# Spring needed for belt tightener on 16"x8'



## frosted flakes (Jul 2, 2014)

In my new purchase of the 16x8, the guy I bought it from pointed out to me that there might be a spring needed, to attatch the stud thats hangs down from the underside of the headstock to the belt tensioner. But, on the belt tensioner, I don't see a hole for the spring?  There is however a large washer and nut on the end of a bolt that is attatched to the belt tensioner, is that where the spring attatches?

Another new dilemma, when operating the lathe, the belt tends to ride toward the back of the spindle, pulley, wheel, or whatever the technical name for it is, and the motor underneath slowly shifts to the back of the housing causing the top pulley to rub on housing. How or what do I need to do to correct this, or is that tied into my first question above?
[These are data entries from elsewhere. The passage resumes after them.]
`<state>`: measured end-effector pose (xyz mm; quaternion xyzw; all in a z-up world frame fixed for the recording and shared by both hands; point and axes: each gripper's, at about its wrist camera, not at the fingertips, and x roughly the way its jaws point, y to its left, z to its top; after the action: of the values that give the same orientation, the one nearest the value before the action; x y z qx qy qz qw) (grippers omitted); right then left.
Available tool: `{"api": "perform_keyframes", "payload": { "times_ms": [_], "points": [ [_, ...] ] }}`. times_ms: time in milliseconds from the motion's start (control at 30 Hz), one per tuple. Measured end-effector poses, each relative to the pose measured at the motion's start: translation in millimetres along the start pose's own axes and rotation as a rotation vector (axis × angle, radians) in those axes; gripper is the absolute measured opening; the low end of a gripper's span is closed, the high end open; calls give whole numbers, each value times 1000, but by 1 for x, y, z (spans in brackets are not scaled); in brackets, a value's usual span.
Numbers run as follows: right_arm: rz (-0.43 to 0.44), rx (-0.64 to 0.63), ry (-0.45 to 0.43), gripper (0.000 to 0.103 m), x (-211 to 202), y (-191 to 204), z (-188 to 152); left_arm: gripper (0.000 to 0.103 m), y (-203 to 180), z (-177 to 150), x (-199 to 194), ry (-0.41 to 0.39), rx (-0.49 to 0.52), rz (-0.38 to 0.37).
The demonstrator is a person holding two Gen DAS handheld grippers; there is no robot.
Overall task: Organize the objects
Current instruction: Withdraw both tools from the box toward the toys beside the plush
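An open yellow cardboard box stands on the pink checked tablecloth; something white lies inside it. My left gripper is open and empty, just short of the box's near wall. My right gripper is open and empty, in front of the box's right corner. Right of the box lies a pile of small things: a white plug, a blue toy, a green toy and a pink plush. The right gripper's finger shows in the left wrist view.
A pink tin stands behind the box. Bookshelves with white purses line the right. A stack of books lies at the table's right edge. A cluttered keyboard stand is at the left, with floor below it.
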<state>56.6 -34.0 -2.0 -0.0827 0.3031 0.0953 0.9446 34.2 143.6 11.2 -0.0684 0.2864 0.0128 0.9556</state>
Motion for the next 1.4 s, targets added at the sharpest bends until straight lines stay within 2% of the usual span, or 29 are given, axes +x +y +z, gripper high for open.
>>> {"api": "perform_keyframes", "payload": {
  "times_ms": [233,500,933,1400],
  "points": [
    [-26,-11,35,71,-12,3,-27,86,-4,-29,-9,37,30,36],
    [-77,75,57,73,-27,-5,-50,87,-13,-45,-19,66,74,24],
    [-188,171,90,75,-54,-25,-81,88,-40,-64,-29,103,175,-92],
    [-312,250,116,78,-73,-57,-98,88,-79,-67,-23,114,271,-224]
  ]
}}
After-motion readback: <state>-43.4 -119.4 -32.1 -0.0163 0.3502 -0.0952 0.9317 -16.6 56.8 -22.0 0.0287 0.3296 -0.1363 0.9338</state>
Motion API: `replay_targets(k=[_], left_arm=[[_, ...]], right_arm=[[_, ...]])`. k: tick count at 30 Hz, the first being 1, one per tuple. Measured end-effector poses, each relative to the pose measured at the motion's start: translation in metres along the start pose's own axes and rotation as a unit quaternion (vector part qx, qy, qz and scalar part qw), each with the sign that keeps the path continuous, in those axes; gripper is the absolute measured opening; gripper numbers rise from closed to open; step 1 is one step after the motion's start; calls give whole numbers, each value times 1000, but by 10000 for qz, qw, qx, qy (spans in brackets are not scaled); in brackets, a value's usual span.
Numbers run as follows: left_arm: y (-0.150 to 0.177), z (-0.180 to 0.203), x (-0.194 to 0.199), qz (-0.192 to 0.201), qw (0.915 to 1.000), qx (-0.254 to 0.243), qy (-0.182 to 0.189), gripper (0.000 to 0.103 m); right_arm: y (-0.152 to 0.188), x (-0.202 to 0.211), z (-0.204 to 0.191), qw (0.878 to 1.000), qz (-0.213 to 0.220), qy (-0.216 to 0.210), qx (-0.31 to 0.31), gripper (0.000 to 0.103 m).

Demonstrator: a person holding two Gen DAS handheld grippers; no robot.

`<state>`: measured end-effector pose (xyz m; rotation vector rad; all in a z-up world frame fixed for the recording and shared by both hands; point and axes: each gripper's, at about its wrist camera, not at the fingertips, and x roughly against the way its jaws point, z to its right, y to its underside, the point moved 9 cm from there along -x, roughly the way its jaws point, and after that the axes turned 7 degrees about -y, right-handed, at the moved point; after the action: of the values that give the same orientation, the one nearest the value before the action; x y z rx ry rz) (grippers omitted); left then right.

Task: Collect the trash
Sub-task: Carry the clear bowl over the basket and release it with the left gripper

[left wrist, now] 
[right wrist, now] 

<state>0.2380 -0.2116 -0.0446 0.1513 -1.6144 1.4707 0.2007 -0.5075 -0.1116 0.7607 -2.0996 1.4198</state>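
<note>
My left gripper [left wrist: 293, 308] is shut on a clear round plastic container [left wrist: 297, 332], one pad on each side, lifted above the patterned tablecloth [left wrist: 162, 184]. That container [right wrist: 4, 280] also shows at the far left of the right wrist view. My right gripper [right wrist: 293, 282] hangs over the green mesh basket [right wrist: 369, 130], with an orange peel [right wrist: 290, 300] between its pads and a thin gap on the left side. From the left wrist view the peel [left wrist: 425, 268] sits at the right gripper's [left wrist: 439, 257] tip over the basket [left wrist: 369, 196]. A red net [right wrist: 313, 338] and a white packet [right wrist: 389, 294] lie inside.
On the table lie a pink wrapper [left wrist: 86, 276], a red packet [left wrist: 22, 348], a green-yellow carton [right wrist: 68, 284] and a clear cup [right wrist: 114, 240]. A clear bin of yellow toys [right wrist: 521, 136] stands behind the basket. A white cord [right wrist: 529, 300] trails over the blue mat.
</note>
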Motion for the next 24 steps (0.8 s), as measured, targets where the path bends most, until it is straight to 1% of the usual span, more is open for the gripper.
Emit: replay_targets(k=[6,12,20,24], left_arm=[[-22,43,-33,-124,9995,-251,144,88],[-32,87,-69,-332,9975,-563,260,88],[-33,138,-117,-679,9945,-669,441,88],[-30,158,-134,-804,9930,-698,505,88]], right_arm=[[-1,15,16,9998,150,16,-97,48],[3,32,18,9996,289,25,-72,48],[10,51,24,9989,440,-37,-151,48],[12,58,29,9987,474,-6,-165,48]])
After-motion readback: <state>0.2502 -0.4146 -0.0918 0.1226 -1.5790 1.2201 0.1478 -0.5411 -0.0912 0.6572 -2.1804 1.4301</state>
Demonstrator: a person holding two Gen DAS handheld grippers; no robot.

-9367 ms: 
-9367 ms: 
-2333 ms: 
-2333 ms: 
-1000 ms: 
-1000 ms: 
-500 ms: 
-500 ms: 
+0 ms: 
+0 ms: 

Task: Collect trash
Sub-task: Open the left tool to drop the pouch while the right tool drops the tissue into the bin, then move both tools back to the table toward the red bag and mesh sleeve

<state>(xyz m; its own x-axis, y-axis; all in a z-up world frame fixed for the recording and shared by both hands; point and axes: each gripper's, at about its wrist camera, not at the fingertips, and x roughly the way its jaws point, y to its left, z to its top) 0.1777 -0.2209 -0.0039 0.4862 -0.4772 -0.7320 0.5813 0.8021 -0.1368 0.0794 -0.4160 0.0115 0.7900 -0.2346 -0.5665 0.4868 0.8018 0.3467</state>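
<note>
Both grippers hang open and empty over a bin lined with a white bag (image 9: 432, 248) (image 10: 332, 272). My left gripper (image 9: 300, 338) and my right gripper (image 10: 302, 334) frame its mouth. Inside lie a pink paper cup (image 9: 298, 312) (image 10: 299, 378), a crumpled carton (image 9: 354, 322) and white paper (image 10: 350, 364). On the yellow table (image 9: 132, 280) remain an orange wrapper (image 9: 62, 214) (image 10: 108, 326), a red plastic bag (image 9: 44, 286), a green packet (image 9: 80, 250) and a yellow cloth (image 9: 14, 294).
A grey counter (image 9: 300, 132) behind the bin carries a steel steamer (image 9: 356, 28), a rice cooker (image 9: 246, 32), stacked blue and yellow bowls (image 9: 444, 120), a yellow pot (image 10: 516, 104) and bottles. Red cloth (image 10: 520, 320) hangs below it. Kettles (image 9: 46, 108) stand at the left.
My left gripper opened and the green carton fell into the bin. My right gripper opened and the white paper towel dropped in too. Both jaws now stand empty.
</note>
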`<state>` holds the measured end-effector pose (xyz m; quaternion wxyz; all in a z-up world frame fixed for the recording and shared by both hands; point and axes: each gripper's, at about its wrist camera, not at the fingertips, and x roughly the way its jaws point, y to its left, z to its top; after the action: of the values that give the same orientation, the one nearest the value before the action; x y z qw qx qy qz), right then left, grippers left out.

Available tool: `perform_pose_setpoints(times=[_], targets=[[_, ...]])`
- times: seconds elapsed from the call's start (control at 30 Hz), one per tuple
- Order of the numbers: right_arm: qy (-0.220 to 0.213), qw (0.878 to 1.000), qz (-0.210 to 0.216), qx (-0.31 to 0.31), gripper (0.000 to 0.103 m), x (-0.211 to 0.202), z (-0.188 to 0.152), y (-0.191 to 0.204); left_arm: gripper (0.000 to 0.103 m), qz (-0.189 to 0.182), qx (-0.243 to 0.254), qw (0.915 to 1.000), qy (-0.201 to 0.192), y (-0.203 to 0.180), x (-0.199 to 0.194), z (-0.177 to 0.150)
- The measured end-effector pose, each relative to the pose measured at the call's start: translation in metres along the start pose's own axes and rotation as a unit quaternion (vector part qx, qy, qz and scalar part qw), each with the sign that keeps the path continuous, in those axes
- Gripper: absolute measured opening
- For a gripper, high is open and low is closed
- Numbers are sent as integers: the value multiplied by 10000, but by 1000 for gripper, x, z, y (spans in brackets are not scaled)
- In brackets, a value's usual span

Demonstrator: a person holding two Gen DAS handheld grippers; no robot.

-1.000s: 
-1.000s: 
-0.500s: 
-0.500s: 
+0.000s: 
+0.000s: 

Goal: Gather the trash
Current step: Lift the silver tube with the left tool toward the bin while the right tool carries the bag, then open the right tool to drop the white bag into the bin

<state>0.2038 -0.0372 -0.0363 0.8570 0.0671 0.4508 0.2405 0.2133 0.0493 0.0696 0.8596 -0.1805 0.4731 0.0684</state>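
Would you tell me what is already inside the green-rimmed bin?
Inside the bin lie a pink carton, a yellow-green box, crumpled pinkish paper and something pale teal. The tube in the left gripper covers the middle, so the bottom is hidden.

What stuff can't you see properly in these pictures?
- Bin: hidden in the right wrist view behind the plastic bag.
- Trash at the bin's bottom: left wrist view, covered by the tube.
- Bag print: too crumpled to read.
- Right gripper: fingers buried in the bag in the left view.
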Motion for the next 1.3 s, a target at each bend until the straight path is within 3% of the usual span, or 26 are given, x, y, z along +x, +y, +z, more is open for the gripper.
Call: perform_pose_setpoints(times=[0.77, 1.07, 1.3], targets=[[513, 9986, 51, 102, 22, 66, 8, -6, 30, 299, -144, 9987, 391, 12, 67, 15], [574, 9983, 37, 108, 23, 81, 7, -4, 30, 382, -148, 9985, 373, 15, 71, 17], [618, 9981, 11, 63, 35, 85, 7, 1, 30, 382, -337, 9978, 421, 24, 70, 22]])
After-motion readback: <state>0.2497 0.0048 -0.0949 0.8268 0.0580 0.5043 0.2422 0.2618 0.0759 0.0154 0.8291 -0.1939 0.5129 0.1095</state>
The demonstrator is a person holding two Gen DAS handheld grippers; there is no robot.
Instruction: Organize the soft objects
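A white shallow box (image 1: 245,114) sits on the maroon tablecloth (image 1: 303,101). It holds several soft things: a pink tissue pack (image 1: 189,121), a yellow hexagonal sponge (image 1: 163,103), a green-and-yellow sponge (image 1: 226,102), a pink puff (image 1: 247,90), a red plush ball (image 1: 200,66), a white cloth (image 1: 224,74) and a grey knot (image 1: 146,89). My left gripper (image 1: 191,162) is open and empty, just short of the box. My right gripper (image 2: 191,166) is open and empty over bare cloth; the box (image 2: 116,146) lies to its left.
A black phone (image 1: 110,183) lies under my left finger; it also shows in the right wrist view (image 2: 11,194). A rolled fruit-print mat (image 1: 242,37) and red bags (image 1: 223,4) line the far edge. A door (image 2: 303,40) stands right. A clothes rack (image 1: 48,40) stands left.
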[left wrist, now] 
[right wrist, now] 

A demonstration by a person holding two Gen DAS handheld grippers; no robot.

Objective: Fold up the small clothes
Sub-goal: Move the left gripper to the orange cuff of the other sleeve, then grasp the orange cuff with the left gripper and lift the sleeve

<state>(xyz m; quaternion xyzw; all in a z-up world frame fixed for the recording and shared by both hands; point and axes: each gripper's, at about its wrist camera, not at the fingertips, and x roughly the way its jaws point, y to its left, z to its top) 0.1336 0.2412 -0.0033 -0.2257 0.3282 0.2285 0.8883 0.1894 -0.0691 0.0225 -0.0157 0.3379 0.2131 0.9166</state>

I'll attatch a picture this afternnon on  where I am talking about


----------



## Bill C. (Jul 2, 2014)

frosted flakes said:


> In my new purchase of the 16x8, the guy I bought it from pointed out to me that there might be a spring needed, to attatch the stud thats hangs down from the underside of the headstock to the belt tensioner. But, on the belt tensioner, I don't see a hole for the spring?  There is however a large washer and nut on the end of a bolt that is attatched to the belt tensioner, is that where the spring attatches?
> 
> Another new dilemma, when operating the lathe, the belt tends to ride toward the back of the spindle, pulley, wheel, or whatever the technical name for it is, and the motor underneath slowly shifts to the back of the housing causing the top pulley to rub on housing. How or what do I need to do to correct this, or is that tied into my first question above?
> 
> I'll attatch a picture this afternnon on  where I am talking about



The second problem seems to me the motor pulley is not aligned with the spindle pulley. Not sure how you adjust the motor without a photo.  In the mean time double check the mounting bolts making sure they are all tight.  Sorry I couldn't help you.  Good luck


----------



## frosted flakes (Jul 5, 2014)

Sorry for the delay on getting the pictures…….been a crazy past couple of days with wiring up the machine room.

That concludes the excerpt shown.